Today's youth rarely have the opportunity to experience agriculture the way I did.
With fewer and fewer kids growing up on working farms, there is less opportunity for the hands-on education that was more common in the past. If you had relatives who farmed, chances are likely that you would be recruited for summer haying, helping with milking chores and learning about how much hard work farming takes. In today's world, this lack of personal connection has made it harder for youth to understand and appreciate how farmers produce food and fiber.
And because most farms today are owned by individuals or family businesses, it is much harder for them to share their stories and have a voice in the education of today's non-farming majority.
Introducing agriculture as a topic in schools across New York has been the mission of the New York Agriculture in the Classroom program since 1985. Agriculture in the Classroom is a partnership of Cornell University, the New York State Department of Agriculture and Markets, the New York State Education Department, Cornell Cooperative Extension and the New York Farm Bureau.
School teachers, Cornell Cooperative Extension and many volunteers work together to increase agricultural literacy in New York State.
During Agriculture Literacy Week, March 19 through March 23, volunteers across New York will read the book "Seed, Soil, Sun" to second graders. Followed by hands-on activities and follow up lessons, students will learn about the amazing process by which air and water combine with seed, soil and sun to create nearly all the food we eat.
The program hopes that both students and teachers will learn more about farming and better appreciate the economic, social, historic and scientific significance of agriculture in our local and global society.
Another resource being offered to local educators is a two-part training called "Food, Land & People."
FLP is a science and social studies based curriculum developed for teachers from pre-K to 12th grade developed to help students understand the connection between agriculture, the environment and people.
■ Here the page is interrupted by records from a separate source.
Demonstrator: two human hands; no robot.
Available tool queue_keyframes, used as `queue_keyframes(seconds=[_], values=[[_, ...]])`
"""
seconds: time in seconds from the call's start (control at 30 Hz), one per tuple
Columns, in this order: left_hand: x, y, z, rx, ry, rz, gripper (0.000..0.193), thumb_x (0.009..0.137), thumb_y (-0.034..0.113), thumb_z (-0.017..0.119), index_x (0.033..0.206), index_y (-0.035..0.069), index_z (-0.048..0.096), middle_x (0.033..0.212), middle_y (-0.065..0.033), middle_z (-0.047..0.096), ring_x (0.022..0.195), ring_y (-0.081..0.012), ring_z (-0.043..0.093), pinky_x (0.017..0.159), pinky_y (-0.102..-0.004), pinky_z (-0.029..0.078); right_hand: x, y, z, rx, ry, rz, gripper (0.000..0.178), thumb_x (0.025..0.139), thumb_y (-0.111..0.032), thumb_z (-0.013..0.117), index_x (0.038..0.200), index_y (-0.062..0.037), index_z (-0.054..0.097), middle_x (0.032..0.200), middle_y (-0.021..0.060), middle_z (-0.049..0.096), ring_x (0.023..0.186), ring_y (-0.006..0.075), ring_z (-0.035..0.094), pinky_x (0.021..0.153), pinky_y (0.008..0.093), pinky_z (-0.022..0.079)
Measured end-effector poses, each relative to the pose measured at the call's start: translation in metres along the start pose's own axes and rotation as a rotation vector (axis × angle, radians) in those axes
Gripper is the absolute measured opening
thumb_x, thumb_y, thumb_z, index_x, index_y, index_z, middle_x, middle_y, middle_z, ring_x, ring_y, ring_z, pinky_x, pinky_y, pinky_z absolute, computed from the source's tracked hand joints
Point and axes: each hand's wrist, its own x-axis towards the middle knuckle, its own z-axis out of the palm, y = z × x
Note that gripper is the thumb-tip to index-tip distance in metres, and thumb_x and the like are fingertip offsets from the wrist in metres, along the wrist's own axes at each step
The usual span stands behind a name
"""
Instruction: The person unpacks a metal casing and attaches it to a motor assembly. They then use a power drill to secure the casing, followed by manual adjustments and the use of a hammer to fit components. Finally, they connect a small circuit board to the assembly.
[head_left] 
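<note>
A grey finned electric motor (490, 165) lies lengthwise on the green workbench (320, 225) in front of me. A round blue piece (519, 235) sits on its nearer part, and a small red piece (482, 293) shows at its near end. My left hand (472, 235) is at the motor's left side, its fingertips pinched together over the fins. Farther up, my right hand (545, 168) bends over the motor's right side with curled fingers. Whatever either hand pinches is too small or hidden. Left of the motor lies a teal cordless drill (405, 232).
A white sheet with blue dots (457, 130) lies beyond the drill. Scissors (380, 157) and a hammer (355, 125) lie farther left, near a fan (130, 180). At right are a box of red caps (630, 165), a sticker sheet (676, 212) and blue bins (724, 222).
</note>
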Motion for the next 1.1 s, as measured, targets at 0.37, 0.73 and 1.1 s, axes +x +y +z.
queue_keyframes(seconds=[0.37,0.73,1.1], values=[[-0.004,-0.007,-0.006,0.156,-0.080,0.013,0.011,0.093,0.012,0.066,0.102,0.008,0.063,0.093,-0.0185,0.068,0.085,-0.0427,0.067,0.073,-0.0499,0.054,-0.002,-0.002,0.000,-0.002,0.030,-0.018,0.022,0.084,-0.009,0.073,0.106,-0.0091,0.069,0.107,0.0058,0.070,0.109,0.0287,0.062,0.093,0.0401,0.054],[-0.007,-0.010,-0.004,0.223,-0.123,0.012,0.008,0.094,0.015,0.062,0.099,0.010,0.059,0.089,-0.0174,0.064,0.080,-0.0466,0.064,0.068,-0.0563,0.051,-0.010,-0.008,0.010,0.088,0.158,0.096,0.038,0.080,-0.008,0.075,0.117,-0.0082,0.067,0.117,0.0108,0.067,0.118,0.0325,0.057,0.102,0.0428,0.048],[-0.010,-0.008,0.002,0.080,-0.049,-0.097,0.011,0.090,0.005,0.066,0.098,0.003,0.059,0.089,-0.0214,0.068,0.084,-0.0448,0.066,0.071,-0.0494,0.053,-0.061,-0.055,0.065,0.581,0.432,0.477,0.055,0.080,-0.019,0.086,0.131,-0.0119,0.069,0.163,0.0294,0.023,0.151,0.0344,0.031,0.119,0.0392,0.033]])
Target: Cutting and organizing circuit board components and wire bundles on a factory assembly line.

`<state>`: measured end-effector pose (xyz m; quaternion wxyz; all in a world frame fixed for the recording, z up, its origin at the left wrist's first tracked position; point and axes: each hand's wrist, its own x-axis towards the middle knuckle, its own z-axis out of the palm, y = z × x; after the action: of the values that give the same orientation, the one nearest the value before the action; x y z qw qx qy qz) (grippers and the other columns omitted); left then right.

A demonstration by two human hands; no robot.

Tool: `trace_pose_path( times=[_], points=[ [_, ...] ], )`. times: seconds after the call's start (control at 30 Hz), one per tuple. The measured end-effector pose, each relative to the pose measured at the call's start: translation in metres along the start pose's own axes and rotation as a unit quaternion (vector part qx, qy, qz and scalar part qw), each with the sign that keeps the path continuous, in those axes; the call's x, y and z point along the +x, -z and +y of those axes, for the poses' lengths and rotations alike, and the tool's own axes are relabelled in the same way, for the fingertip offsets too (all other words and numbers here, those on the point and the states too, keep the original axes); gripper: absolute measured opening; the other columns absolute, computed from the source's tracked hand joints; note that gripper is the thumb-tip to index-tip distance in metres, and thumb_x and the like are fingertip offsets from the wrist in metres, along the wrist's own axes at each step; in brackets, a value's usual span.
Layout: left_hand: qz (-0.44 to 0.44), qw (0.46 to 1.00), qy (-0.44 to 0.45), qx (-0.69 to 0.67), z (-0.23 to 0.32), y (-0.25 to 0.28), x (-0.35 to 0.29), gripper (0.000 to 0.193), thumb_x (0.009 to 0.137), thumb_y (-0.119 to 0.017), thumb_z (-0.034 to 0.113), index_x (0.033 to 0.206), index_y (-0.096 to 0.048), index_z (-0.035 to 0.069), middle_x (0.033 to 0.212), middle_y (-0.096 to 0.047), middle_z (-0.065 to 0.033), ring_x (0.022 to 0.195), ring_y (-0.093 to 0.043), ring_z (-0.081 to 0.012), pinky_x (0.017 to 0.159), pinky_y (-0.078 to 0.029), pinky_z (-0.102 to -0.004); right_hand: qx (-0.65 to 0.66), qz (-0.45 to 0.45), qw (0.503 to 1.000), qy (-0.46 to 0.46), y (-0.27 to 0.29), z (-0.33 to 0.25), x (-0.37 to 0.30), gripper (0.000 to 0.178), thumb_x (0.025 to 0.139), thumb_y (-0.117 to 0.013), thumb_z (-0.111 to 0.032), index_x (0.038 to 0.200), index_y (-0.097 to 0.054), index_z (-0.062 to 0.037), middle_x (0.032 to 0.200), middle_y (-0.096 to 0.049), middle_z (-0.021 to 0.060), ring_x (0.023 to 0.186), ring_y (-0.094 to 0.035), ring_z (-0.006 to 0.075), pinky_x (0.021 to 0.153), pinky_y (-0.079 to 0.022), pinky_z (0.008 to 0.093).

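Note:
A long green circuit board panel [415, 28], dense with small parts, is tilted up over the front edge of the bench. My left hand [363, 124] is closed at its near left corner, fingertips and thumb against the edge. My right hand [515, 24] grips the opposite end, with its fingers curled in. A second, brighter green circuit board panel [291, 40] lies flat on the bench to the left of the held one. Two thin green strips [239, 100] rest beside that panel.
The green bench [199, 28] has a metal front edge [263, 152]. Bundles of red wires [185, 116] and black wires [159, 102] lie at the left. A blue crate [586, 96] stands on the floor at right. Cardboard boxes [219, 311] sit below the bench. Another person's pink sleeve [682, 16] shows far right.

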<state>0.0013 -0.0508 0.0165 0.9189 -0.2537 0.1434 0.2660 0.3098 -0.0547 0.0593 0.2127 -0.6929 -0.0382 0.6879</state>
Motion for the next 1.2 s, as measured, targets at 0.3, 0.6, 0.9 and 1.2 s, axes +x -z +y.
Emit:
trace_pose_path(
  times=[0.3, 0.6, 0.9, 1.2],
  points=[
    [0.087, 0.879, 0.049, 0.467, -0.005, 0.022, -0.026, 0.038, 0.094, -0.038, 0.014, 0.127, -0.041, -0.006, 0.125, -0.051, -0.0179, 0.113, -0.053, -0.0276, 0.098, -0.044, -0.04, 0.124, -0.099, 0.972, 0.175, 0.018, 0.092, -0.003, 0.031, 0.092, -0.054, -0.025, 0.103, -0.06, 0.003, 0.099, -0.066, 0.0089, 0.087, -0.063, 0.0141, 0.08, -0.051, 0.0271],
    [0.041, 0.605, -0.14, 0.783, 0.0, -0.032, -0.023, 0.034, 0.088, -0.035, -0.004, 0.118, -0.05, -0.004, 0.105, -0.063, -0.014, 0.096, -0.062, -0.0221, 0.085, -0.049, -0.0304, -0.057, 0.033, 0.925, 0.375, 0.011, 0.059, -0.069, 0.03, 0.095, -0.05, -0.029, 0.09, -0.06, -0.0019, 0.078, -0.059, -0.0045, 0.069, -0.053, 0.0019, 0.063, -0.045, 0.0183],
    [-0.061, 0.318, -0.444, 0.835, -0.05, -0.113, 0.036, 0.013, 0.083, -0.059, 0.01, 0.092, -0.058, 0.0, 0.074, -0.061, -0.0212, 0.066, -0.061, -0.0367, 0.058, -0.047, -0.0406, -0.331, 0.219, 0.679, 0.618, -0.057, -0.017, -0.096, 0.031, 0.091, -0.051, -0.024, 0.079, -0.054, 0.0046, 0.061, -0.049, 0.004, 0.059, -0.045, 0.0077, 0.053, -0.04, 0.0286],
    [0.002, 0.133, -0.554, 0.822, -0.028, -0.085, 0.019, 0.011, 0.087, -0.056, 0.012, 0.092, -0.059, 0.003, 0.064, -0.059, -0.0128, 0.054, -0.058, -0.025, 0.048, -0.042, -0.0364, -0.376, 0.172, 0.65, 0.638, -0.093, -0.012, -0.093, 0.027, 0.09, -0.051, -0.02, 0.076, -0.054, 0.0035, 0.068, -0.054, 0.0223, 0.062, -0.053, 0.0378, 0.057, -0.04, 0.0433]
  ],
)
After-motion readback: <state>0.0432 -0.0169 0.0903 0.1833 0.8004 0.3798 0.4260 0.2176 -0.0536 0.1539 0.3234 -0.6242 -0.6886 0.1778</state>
With 55 lessons for hands-on learning and critical thinking, FLP explores a range of topics such as food and nutrition, natural resources, conservation, farming and other land-use issues.
The curriculum is aligned to New York State Learning Standards and includes lesson plans, supporting information, assessment options and resources.
Participants who attend both trainings will receive the Food, Land & People's Resources for Learning CD-Rom (includes all 55 lessons), four hours of professional-development credits, a participation certificate and tools and resources from the New York Farm Bureau Foundation.
The training will be held locally at the Cornell Cooperative Extension Clinton County office from 6:15 to 8:30 p.m. on April 3 and 30. If you are a teacher, farmer, educator or volunteer wishing to help teach students more about agriculture, please register by March 26.